▶ **Task directions**:
The full listing, returned exactly and free of pictures, is the expected answer.

▶ **Data section**:
+++++

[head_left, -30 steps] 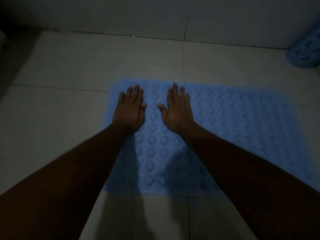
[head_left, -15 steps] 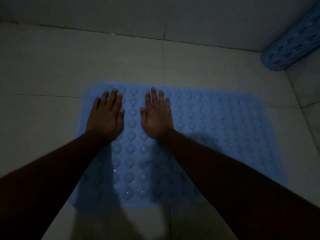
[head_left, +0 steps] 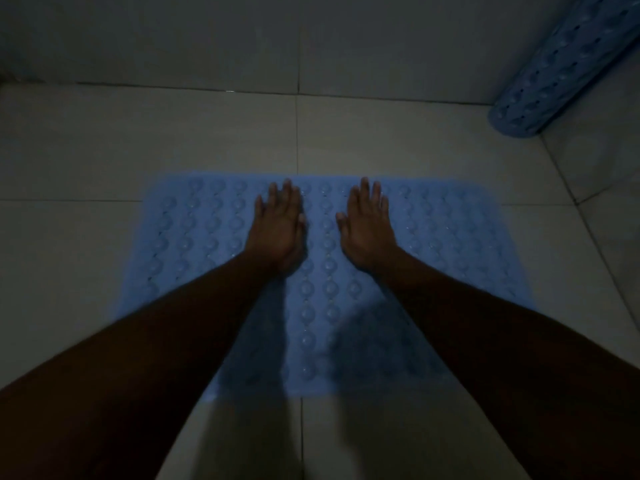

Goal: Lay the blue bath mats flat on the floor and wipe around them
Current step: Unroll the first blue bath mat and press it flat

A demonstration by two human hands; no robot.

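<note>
A blue bath mat, covered in rows of round suction bumps, lies flat on the tiled floor, its far edge parallel to the wall. Both hands rest palm-down on the mat's far middle part, side by side and a little apart. The left hand has its fingers straight and together, flat against the bumps; the right hand is likewise released, fingers extended and thumb spread toward the left. Neither grasps anything. Both forearms reach in from the near edge. At the far right, a second blue mat, rolled up, leans in the corner, well apart from the flat one.
</note>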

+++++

▶ **Task solution**:
[head_left, -30 steps] 
[head_left, -15 steps] 
[head_left, +0 steps] 

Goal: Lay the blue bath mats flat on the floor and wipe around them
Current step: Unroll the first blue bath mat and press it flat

A demonstration by two human hands; no robot.

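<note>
A blue bath mat, covered in rows of round suction bumps, lies flat on the tiled floor, its far edge parallel to the wall. Both hands rest palm-down on the mat's far middle part, side by side and a little apart. The left hand has its fingers straight and together, flat against the bumps; the right hand is likewise released, fingers extended and thumb spread toward the left. Neither grasps anything. Both forearms reach in from the near edge. At the far right, a second blue mat, rolled up, leans in the corner, well apart from the flat one.
</note>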

There is no more to this output.